Task details: State the number of lines in the following data that contain the string "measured", and nothing else.

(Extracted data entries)
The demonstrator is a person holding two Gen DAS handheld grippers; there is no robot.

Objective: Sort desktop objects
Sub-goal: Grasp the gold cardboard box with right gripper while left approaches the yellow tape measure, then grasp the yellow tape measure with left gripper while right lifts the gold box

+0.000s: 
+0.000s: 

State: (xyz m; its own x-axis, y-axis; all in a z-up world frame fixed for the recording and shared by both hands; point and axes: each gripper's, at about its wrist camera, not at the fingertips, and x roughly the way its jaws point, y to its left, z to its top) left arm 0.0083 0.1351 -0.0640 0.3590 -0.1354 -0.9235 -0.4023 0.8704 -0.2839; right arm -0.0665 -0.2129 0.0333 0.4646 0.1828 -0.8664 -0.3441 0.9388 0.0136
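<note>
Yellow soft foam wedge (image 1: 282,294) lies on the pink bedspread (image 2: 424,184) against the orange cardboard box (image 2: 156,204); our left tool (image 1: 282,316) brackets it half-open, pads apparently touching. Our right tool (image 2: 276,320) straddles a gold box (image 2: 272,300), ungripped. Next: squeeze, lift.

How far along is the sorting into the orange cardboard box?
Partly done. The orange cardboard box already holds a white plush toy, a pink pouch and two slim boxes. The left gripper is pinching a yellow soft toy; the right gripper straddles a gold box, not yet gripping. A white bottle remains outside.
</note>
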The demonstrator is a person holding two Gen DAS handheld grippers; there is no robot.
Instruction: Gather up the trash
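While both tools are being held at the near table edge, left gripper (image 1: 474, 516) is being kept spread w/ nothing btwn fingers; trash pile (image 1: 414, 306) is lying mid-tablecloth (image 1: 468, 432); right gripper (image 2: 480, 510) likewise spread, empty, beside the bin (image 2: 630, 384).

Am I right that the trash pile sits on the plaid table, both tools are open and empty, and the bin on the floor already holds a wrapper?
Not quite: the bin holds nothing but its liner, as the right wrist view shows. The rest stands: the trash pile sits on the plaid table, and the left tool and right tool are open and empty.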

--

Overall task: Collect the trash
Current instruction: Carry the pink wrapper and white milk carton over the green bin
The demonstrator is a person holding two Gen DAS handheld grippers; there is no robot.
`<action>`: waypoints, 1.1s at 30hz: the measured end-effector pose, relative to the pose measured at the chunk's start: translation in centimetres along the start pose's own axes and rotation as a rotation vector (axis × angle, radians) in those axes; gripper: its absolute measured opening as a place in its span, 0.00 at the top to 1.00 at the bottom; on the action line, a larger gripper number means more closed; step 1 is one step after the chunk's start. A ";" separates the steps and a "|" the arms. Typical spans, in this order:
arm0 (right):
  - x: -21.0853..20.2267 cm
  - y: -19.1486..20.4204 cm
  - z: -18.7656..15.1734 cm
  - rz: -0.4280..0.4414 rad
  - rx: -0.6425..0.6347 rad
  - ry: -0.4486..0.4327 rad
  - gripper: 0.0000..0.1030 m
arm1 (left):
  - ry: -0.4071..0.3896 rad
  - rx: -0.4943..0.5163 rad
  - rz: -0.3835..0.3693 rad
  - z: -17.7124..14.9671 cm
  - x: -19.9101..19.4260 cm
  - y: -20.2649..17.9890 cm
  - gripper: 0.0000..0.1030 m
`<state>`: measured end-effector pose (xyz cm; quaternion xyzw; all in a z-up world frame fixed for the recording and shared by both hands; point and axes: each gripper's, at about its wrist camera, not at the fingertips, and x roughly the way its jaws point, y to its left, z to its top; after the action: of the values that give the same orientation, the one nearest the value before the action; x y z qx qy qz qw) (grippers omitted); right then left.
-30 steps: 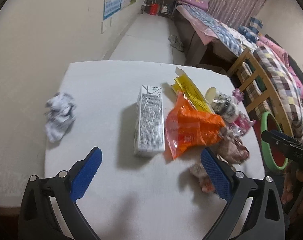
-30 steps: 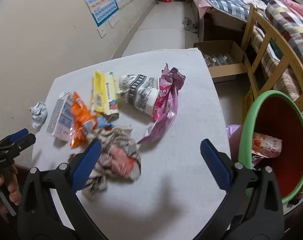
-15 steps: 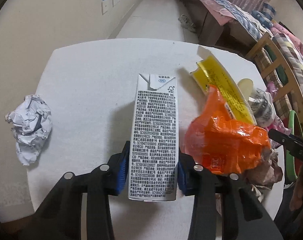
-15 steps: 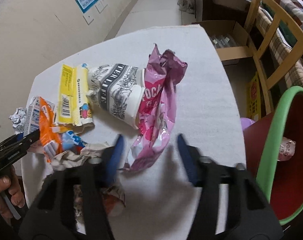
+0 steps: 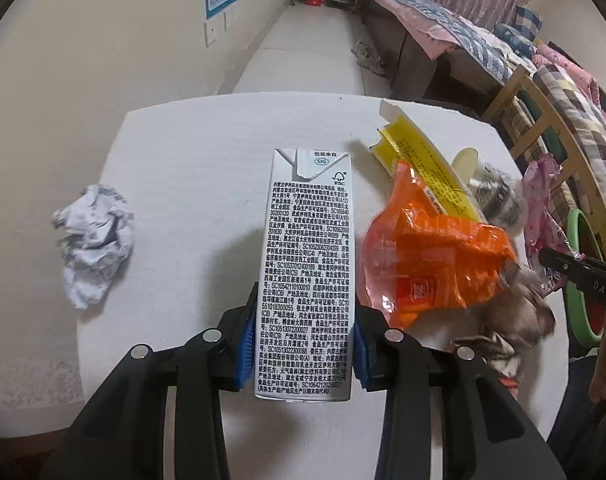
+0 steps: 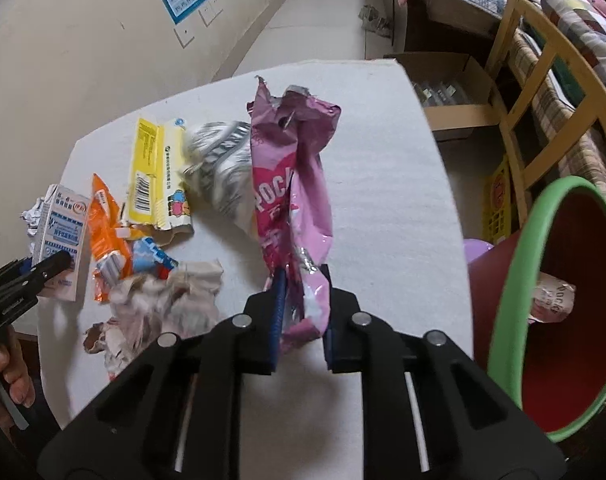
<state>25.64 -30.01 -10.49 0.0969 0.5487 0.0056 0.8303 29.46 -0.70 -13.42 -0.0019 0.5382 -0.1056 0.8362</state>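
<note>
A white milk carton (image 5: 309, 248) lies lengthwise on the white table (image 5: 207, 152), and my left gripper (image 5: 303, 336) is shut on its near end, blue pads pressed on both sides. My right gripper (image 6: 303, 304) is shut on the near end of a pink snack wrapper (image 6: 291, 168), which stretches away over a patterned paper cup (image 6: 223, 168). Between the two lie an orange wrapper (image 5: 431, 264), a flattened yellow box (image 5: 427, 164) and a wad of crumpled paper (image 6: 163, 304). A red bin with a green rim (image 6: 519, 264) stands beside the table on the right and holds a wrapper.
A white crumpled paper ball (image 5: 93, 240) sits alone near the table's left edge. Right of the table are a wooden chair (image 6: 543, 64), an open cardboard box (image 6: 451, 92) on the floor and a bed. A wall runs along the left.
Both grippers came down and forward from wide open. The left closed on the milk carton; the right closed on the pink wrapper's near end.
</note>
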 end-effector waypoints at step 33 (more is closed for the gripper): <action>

Output of the exercise: 2